Entries supplied ::

■ ■ ■ ■ ■ ■ ■

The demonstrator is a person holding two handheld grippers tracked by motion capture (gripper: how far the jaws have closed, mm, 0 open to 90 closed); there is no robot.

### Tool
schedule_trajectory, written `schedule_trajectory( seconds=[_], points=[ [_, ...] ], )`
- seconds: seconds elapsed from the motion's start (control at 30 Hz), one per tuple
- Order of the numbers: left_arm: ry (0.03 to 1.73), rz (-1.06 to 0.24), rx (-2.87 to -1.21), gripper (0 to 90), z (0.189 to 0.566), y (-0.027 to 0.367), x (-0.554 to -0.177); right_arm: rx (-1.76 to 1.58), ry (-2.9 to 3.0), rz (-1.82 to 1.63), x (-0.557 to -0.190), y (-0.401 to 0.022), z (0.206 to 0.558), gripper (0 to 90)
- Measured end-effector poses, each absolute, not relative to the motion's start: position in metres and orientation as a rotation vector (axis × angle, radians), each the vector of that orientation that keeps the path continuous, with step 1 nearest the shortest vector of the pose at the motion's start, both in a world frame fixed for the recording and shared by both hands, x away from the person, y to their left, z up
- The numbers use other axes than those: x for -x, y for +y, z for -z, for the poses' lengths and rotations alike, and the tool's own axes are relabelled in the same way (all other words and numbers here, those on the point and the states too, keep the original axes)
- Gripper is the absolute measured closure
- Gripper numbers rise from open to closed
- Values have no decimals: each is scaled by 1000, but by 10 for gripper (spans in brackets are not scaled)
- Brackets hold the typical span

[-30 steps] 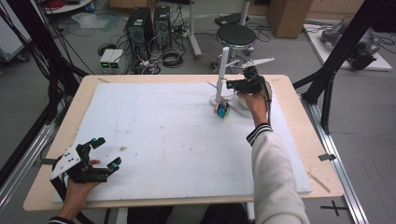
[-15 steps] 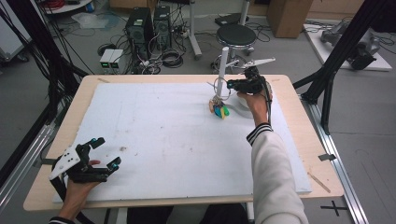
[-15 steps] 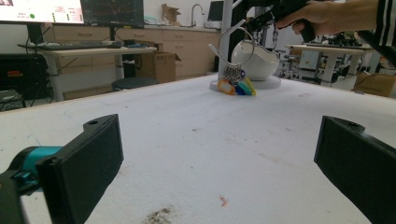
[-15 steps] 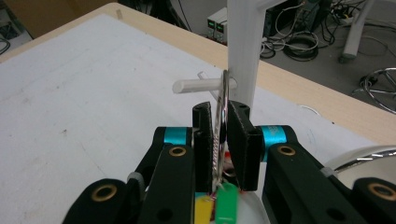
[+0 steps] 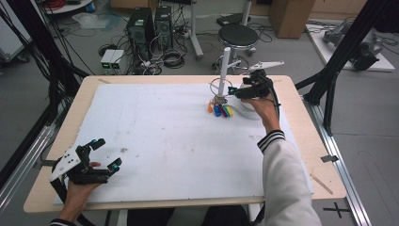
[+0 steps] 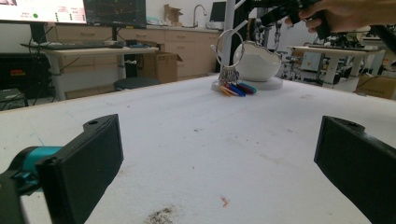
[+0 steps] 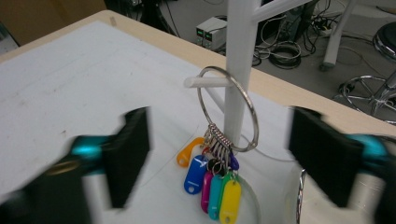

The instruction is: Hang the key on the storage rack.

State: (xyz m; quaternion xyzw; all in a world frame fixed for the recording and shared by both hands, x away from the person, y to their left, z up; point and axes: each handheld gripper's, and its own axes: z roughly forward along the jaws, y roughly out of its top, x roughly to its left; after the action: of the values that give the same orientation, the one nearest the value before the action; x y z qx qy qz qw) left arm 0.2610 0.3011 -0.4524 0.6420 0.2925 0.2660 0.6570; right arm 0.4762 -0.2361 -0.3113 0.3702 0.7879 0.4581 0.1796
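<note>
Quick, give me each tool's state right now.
Left tool: open, empty.
Right tool: jaws just opened, off the key ring that hangs on the white stand.

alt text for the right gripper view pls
A large metal key ring carrying coloured plastic tags hangs on a peg of a white stand, between the right gripper's open, just-opened black jaws, above a white table mat.

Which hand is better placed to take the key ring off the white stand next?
Right. The right gripper, jaws just opened, is beside the key ring hanging on the white stand. The left gripper rests far across the table.
</note>
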Motion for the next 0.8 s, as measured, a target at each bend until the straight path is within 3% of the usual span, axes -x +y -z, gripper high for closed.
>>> schedule_trajectory(
  seconds=[0.07,0.43,0.8],
  points=[
    [662,-604,-1452,17,453,301,-261,-1021,2259,-1298,-471,-236,311,8],
    [664,-606,-1451,17,453,301,-261,-810,2260,-1399,-423,-251,307,9],
    [664,-632,-1449,17,453,299,-259,-673,2187,-1561,-369,-272,349,9]
  ],
)
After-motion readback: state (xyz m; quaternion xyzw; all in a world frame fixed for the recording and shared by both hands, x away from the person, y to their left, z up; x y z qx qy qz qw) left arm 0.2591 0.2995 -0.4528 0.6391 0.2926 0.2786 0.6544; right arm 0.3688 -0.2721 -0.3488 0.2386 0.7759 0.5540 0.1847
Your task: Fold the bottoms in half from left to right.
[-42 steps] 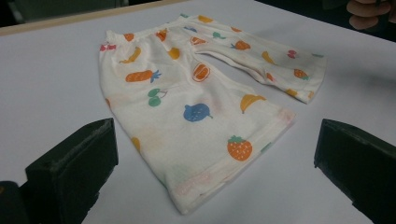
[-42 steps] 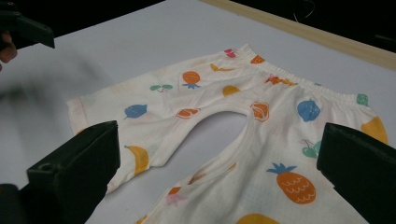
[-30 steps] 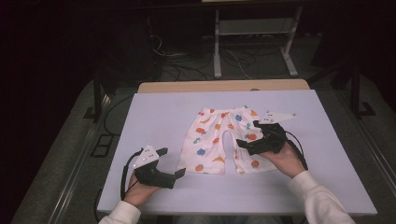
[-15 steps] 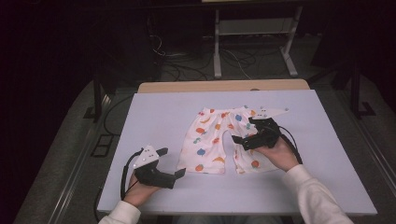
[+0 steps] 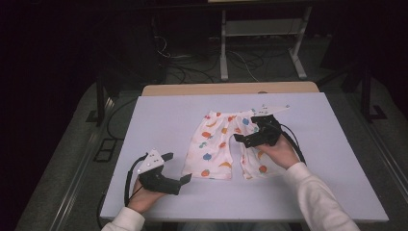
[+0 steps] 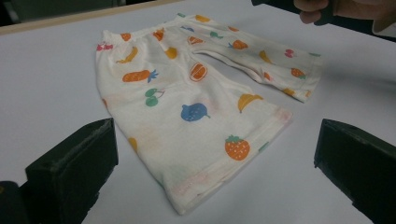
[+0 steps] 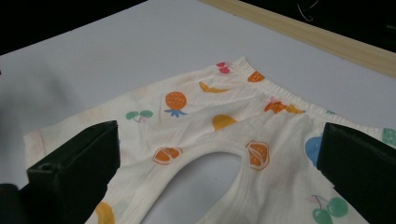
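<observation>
Looking at these fruit-print baby pants (image 5: 216, 144) lying flat mid-table, they're light, floppy cotton, so I'd pinch a hem or the waistband; left gripper (image 5: 185, 179) and right gripper (image 5: 239, 139) both sit spread wide, holding nothing.

The right gripper (image 5: 248, 139) edges leftward over the fruit-print shorts (image 5: 211, 149), nearing the crotch, jaws spread wide.
</observation>
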`<action>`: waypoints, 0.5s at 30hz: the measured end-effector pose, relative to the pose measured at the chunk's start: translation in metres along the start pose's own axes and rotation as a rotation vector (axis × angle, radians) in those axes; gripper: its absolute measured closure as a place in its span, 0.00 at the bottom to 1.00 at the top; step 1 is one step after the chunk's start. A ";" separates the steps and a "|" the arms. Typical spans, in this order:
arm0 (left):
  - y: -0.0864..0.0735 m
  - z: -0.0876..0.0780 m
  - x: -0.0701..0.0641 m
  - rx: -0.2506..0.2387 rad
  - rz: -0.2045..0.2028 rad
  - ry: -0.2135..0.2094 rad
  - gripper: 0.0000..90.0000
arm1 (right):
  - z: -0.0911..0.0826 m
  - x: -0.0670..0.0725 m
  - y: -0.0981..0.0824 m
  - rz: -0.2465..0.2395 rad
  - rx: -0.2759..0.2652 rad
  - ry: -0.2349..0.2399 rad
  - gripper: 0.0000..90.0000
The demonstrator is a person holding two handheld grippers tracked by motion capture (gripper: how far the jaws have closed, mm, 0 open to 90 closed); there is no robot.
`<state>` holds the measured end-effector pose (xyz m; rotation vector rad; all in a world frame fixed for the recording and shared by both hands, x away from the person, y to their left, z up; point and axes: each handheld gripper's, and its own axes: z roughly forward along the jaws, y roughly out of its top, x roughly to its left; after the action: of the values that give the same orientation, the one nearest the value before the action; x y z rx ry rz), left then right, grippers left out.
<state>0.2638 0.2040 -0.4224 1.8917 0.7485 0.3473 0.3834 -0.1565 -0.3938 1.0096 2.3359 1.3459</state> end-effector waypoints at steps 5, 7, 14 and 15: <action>0.000 0.000 0.000 -0.001 -0.001 0.000 0.00 | 0.005 -0.001 0.010 0.002 -0.011 -0.002 0.00; 0.000 0.000 0.000 -0.002 -0.001 -0.002 0.00 | 0.007 -0.002 0.015 0.000 -0.017 -0.006 0.00; 0.000 0.000 0.000 -0.003 -0.001 -0.004 0.00 | 0.014 -0.001 0.027 -0.013 -0.020 -0.006 0.00; 0.000 0.000 -0.001 -0.003 0.000 -0.005 0.00 | 0.016 -0.001 0.031 -0.013 -0.015 -0.006 0.00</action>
<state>0.2634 0.2037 -0.4222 1.8890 0.7445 0.3432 0.4060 -0.1368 -0.3768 0.9902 2.3203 1.3521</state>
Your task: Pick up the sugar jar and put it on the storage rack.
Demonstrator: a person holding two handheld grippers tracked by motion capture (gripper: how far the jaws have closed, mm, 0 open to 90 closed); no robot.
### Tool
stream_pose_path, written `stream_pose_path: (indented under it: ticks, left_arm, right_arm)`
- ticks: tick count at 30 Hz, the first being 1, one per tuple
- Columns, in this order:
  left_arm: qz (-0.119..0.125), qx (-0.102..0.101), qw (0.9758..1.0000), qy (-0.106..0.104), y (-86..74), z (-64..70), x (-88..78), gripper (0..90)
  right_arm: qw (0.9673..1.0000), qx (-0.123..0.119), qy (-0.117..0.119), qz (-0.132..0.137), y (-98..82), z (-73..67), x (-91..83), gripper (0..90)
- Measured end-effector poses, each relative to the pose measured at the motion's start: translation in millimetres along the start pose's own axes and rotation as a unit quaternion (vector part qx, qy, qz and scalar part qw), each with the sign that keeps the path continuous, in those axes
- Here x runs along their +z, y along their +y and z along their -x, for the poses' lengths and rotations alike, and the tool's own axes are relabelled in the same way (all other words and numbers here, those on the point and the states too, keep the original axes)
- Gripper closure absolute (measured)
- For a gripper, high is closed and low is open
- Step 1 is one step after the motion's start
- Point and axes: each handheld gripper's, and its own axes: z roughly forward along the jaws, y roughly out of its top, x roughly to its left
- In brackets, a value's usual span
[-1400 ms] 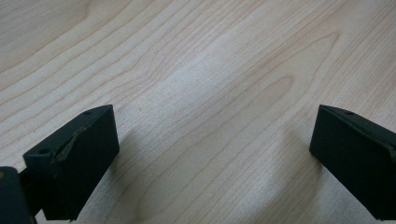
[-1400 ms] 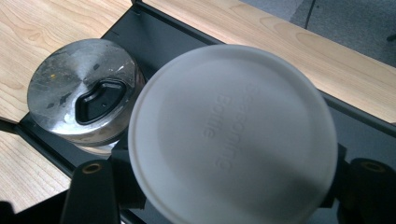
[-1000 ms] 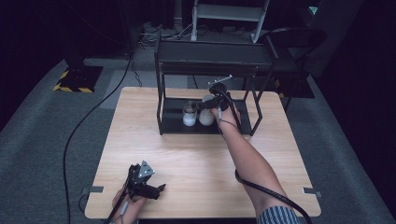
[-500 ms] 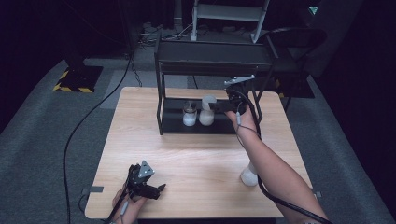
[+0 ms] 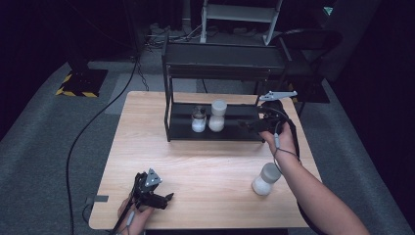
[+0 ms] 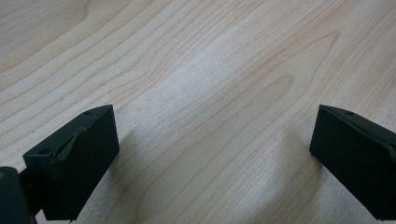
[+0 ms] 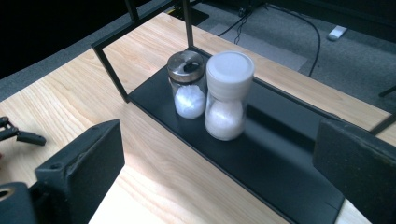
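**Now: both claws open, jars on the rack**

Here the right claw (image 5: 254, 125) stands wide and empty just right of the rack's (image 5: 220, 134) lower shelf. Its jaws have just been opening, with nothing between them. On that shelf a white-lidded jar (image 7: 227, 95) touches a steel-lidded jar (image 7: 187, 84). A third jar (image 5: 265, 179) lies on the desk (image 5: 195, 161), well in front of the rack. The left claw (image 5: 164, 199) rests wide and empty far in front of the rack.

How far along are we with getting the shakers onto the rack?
Done: two shakers, the steel-lidded jar and the white-capped shaker, stand on the rack's bottom shelf. In hand: nothing; the right gripper is open beside the rack. Left: the third shaker waits on the table.
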Motion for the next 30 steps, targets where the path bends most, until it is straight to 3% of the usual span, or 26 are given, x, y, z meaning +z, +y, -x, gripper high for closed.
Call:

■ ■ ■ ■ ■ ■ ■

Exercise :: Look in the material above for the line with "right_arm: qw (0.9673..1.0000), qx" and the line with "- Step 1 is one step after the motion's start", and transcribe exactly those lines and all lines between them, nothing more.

Output of the task ::
  right_arm: qw (0.9673..1.0000), qx (-0.123..0.119), qy (-0.117..0.119), qz (-0.132..0.137), y (-98..82), z (-73..67), x (-91..83), gripper (0..90)
- Measured end-effector poses, each relative to the pose measured at the motion's start: translation in millimetres along the start pose's own axes and rotation as a unit quaternion (vector part qx, qy, qz and scalar part qw), each with the sign that keeps the path continuous, in those axes
- Here x runs along their +z, y along their +y and z along their -x, for the poses' lengths and rotations alike, and the tool's own axes are relabelled in the same way (all other words and numbers here, those on the point and the states too, keep the original axes)
- Gripper closure absolute (measured)
- For a gripper, high is closed and low is open
- Step 1 is one step after the motion's start

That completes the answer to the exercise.